#### [ACTIVITY]
From the listing below, pull out the lines that hold "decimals".

---------------

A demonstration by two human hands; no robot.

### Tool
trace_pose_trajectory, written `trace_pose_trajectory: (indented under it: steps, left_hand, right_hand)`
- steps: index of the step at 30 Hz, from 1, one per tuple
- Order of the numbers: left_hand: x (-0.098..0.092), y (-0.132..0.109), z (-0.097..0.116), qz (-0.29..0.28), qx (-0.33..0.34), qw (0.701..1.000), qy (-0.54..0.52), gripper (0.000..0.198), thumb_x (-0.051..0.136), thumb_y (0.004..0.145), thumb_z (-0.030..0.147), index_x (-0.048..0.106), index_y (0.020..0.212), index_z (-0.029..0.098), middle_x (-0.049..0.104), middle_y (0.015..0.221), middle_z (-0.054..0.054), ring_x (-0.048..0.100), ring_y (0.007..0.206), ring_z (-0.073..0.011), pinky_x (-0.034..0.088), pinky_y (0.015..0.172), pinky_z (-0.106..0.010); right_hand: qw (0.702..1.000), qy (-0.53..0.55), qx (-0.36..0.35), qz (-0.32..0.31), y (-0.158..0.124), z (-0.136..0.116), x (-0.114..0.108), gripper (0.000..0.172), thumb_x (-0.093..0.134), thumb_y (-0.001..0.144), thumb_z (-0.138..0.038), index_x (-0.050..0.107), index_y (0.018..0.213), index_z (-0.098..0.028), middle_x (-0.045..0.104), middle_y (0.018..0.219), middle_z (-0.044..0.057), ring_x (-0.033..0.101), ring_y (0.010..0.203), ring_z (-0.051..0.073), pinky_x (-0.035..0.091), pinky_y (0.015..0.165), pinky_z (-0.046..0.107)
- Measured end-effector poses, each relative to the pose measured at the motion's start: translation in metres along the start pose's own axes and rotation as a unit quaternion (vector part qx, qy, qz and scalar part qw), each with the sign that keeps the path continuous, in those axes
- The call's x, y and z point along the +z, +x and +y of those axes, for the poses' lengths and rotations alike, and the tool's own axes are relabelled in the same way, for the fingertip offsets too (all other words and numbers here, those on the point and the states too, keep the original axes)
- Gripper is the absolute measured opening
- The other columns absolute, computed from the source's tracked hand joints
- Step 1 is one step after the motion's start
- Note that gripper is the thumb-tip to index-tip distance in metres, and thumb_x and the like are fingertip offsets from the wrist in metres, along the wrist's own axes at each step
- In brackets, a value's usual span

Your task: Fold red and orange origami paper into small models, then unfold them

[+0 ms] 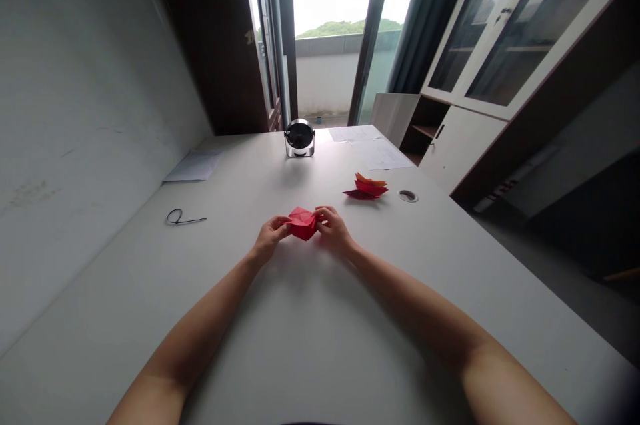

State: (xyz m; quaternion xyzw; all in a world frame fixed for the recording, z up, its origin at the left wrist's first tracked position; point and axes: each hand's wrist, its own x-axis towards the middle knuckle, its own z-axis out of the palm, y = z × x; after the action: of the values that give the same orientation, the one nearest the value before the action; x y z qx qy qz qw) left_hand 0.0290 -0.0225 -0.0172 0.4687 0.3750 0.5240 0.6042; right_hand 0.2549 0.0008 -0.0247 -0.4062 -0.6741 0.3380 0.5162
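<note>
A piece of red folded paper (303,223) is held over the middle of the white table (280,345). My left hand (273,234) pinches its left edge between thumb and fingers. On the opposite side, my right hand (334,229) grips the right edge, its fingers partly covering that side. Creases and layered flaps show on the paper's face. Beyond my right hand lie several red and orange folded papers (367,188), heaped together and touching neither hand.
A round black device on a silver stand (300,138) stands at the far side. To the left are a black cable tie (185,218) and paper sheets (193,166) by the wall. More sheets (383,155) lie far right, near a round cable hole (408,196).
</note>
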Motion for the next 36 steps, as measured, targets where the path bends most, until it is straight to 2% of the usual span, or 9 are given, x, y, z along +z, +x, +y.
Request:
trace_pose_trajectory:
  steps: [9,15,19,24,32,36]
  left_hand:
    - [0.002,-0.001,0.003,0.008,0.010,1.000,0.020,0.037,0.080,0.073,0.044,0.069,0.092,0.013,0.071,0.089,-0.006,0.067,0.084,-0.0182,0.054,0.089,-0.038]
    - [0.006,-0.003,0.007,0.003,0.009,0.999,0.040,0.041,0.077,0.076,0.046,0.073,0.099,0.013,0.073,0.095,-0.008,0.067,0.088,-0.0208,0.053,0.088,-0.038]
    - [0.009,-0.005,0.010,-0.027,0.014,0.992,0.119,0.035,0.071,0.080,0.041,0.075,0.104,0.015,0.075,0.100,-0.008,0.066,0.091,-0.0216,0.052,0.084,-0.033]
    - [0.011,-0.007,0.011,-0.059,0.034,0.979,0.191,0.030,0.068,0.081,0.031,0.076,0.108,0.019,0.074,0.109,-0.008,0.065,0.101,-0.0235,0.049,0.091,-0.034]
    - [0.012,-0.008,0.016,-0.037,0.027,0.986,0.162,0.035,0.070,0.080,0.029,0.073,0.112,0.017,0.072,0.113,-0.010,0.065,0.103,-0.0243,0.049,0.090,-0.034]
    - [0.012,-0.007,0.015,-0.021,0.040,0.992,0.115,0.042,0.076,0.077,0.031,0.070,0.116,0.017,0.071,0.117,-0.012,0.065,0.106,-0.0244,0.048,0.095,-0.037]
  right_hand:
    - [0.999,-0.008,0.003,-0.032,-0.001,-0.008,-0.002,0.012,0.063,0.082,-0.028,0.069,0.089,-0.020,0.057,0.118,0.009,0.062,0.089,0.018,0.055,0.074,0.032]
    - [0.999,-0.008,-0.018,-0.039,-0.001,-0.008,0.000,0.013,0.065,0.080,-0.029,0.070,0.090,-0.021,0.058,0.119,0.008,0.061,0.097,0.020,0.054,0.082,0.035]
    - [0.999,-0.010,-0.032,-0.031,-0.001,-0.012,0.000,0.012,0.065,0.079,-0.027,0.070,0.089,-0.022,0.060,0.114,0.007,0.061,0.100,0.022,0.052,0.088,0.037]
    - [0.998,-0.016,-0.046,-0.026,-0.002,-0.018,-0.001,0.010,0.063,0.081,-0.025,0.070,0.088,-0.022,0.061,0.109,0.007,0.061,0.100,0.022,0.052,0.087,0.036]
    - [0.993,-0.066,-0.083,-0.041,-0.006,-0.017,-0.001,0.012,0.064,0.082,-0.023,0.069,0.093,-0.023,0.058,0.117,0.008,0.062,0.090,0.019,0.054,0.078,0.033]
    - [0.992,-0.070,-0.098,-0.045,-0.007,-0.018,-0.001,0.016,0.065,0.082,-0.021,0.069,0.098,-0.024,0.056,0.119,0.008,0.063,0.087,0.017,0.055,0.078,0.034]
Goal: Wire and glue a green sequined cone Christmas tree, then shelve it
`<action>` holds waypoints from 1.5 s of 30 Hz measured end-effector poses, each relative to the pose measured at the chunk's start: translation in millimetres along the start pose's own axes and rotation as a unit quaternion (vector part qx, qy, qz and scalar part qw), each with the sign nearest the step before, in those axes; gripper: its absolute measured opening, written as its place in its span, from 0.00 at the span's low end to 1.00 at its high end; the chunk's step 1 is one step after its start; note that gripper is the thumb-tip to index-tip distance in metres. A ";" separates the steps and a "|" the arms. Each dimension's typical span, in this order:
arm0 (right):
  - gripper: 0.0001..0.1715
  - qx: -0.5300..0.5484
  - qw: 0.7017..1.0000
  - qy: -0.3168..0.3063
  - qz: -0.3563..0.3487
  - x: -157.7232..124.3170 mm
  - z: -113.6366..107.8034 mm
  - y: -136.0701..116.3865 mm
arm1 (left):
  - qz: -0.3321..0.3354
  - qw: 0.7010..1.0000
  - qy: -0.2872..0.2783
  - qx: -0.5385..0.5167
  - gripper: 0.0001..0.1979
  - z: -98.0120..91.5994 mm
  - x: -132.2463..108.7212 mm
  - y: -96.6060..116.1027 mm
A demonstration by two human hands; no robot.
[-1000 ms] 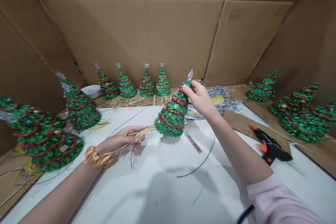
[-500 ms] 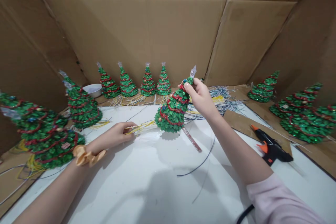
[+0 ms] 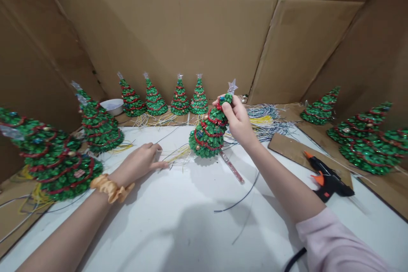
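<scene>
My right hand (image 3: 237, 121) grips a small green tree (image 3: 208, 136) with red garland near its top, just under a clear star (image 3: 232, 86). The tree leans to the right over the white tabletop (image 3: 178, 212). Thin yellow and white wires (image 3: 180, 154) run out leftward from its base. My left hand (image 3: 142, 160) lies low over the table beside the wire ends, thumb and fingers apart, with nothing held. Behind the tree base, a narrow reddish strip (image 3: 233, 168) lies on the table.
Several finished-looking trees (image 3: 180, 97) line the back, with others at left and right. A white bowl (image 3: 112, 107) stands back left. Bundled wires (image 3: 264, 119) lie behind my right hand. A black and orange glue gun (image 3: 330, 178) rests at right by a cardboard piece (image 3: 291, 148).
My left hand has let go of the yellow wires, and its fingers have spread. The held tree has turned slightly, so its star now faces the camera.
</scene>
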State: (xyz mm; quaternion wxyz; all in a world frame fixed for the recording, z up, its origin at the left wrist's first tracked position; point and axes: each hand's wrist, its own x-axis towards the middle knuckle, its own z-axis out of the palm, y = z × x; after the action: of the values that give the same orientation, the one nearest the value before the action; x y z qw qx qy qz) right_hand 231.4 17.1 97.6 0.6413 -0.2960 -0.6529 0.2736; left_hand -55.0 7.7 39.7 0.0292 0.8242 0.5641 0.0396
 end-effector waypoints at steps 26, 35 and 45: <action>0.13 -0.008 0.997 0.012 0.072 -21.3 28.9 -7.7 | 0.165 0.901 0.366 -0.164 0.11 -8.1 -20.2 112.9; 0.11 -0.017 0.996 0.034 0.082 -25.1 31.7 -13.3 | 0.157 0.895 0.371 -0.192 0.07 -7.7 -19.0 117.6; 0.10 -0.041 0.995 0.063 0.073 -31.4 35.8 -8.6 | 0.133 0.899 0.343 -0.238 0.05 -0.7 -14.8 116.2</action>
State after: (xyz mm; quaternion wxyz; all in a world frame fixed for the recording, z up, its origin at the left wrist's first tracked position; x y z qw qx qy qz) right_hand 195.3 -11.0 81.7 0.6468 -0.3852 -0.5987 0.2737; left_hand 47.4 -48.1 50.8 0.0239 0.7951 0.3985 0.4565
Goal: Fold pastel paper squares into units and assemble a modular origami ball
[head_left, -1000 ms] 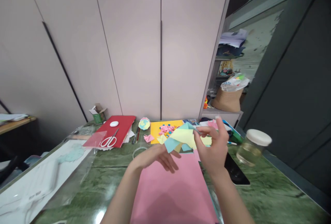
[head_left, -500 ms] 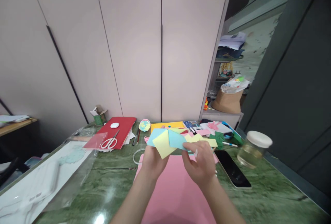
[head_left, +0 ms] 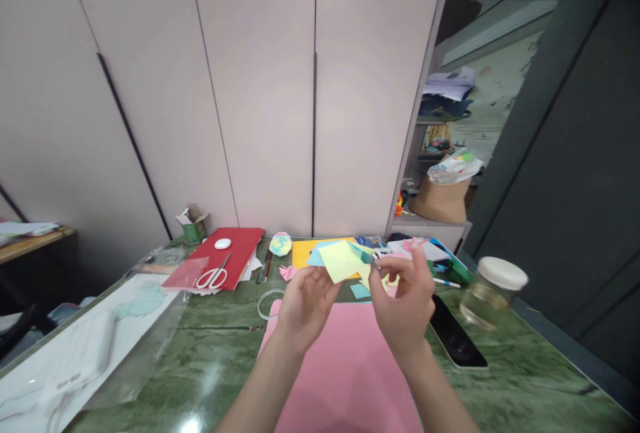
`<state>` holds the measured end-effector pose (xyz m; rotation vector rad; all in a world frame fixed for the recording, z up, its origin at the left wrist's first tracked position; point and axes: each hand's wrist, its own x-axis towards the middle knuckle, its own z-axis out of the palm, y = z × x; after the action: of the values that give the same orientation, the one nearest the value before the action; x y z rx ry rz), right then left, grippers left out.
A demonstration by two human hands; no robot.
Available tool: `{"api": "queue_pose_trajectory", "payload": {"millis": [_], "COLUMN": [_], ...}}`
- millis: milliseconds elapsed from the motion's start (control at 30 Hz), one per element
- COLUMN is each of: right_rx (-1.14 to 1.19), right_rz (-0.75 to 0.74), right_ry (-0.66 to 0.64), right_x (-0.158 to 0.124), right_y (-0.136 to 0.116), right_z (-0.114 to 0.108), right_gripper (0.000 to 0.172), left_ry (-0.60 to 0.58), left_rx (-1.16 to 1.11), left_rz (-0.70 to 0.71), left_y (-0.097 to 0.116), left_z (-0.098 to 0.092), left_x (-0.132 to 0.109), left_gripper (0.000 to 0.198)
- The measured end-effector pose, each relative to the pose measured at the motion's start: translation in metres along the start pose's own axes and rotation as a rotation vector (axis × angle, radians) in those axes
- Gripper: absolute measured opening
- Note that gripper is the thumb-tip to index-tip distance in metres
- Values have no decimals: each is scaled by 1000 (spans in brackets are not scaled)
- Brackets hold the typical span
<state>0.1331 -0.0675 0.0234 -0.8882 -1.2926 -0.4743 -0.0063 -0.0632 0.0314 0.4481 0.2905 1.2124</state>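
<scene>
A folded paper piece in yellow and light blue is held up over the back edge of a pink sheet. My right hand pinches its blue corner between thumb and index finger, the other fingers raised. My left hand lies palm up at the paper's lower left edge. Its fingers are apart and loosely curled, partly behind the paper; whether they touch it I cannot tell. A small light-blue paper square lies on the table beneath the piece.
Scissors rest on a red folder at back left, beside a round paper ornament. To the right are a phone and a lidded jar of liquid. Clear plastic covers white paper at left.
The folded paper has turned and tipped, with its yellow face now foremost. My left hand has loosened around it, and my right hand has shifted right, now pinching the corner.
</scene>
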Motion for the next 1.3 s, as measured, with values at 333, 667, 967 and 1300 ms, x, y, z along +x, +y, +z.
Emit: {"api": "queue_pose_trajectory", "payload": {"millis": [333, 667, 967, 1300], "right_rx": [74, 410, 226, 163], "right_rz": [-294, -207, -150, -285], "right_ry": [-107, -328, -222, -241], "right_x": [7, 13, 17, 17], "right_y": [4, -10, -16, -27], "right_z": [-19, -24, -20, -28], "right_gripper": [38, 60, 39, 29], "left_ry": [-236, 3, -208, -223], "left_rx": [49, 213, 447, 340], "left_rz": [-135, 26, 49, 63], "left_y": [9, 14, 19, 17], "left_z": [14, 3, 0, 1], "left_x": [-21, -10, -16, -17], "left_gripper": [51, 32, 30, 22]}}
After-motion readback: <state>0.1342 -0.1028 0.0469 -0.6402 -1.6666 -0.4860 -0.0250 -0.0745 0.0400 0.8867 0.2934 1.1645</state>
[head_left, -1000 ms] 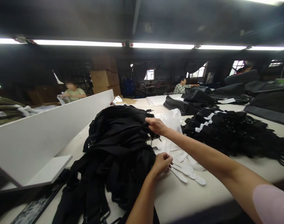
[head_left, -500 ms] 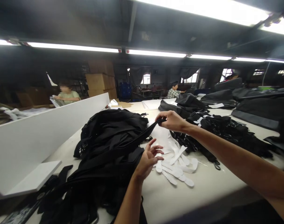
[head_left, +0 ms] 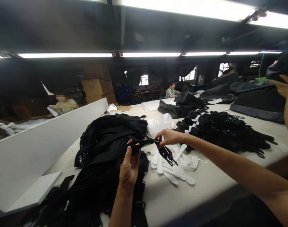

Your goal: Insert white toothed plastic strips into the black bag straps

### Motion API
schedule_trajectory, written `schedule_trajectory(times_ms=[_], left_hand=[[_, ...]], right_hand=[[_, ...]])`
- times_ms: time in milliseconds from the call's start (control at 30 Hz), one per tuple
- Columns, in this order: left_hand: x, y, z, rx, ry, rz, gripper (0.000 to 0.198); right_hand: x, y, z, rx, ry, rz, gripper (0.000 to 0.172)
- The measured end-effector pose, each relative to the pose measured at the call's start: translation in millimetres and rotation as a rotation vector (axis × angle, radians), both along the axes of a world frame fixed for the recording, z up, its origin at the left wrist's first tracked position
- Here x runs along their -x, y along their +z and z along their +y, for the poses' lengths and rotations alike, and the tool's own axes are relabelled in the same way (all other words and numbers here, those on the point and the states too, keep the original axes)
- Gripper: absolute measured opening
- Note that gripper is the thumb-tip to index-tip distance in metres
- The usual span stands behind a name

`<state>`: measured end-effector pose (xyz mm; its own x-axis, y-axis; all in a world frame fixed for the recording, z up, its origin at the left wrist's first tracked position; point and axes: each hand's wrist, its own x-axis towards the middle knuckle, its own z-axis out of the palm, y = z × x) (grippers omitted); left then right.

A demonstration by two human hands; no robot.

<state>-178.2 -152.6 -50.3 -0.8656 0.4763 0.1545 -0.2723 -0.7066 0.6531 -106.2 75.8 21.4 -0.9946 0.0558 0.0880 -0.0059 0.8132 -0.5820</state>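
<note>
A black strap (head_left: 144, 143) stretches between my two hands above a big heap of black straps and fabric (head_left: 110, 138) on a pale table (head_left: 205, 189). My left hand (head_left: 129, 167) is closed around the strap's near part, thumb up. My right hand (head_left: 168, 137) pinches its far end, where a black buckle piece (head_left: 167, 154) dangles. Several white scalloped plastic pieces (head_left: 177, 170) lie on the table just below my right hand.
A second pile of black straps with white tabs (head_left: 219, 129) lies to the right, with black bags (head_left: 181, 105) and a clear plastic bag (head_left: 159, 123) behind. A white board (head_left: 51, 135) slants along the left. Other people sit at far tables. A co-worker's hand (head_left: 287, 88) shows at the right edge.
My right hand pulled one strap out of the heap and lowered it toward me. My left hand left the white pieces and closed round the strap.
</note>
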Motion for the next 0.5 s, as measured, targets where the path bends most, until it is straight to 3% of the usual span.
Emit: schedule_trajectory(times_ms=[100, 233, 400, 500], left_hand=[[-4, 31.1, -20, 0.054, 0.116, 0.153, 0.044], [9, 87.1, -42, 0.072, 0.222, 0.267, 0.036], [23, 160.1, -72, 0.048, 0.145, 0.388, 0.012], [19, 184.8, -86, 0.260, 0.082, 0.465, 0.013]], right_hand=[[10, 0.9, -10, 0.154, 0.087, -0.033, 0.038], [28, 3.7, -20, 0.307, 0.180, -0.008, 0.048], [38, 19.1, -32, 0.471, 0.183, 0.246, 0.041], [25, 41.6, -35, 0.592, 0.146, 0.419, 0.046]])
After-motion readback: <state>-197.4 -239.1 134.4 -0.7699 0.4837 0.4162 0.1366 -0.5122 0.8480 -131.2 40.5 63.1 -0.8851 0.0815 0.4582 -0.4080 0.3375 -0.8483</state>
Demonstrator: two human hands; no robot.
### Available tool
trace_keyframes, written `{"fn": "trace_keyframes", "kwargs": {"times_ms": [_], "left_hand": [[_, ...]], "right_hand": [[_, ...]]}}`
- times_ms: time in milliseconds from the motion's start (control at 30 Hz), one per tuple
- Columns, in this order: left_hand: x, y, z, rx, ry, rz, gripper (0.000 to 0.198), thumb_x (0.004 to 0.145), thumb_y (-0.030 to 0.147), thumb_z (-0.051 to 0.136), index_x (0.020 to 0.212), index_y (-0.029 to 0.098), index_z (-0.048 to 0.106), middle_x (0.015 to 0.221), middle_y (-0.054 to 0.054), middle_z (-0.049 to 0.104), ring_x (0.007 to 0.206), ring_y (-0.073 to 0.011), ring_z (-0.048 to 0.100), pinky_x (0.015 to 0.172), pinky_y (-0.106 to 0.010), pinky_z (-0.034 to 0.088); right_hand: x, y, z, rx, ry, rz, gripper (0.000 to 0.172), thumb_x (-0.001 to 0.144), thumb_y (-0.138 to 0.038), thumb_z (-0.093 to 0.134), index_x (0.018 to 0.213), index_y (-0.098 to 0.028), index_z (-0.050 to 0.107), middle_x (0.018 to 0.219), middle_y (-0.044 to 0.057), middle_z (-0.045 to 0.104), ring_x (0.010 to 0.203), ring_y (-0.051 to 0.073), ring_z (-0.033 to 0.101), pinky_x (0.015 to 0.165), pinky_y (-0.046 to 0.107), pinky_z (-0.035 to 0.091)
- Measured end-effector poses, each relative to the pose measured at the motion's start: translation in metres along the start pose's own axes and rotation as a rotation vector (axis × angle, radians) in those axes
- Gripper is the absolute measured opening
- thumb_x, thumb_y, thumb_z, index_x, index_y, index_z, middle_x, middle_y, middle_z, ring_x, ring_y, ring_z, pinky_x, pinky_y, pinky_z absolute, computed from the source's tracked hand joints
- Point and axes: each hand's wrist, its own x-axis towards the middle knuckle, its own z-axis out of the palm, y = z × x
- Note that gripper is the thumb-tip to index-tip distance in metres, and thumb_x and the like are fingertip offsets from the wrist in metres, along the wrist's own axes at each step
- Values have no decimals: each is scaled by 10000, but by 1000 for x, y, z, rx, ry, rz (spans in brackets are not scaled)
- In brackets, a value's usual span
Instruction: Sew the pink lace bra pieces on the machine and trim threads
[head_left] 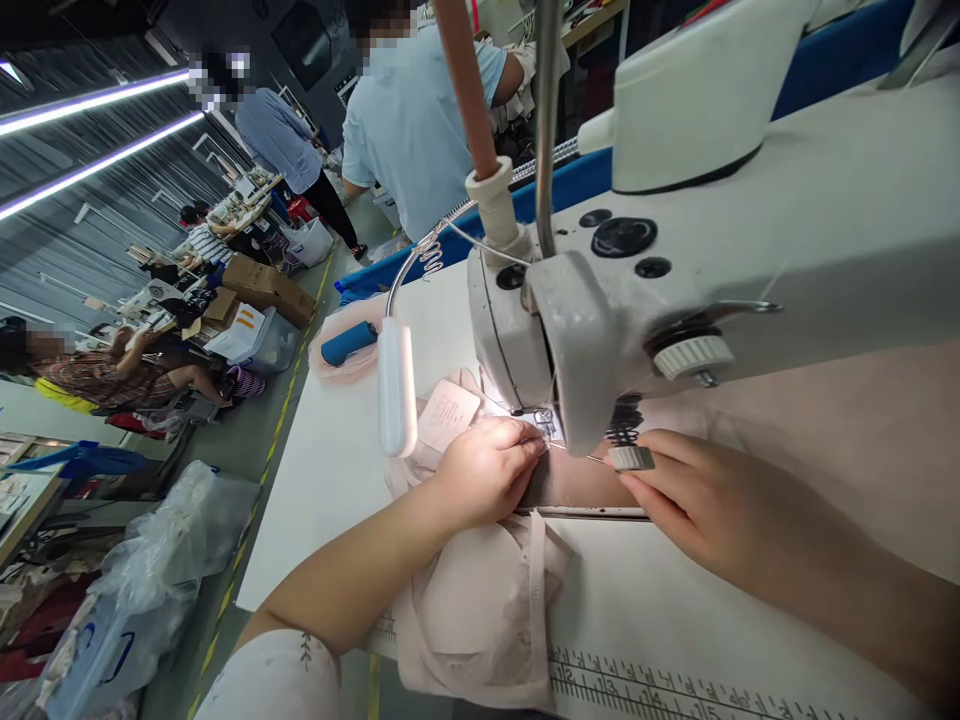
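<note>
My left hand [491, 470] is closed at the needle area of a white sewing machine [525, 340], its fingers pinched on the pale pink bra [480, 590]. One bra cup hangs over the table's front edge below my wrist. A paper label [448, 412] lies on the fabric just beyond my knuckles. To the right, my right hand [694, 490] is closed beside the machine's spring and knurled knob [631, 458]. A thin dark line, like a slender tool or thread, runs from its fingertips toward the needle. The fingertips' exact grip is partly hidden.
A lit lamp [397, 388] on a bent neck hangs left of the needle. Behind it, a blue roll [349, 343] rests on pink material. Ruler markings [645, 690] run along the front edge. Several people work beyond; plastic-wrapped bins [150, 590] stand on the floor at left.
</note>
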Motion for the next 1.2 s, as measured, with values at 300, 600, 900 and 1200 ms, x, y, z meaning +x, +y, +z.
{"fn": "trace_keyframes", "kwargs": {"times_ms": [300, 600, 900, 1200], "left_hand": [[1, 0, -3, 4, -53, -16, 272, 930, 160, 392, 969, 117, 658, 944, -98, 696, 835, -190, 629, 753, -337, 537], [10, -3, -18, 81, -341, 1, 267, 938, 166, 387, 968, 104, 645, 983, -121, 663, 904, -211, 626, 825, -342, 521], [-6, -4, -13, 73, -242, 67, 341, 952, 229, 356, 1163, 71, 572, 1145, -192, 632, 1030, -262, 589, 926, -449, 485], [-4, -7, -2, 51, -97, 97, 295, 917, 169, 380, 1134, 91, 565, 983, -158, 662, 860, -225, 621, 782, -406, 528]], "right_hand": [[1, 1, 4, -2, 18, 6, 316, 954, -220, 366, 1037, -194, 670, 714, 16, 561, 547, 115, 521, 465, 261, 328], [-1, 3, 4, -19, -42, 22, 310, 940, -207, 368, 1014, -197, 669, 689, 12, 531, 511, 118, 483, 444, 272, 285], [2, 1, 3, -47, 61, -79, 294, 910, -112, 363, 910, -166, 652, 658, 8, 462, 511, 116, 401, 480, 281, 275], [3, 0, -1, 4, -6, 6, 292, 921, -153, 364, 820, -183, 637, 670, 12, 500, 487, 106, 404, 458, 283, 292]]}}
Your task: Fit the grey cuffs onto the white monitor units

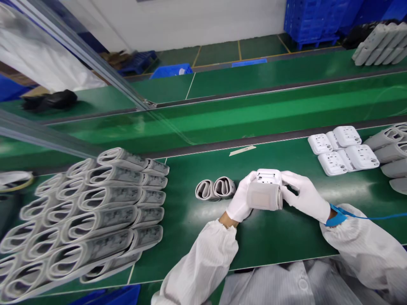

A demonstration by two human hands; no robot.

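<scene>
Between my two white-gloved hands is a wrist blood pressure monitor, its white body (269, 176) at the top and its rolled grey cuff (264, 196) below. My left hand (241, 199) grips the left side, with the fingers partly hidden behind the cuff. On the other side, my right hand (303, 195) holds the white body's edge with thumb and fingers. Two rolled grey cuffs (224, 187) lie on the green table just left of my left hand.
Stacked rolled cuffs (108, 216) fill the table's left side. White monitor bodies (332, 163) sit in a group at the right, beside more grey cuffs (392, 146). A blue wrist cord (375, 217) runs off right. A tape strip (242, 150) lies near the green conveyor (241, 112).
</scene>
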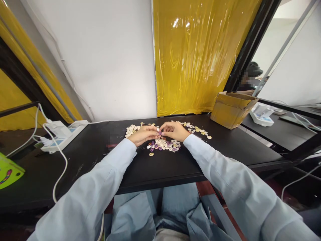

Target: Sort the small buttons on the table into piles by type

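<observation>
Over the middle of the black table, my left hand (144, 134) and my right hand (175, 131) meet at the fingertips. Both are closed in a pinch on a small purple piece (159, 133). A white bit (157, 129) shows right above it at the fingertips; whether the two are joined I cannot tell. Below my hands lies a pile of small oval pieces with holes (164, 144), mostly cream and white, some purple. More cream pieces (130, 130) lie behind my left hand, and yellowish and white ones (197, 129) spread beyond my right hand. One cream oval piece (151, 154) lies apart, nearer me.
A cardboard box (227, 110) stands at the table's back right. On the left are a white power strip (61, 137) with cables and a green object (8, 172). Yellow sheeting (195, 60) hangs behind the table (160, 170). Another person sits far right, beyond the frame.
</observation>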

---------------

#### [ANSWER FOR THE TASK]
- Values have no decimals: each is scaled by 1000 (spans in brackets are not scaled)
- Values have no decimals: each is scaled by 10000, but by 1000 for x, y, z, rx, ry, rz (spans in brackets are not scaled)

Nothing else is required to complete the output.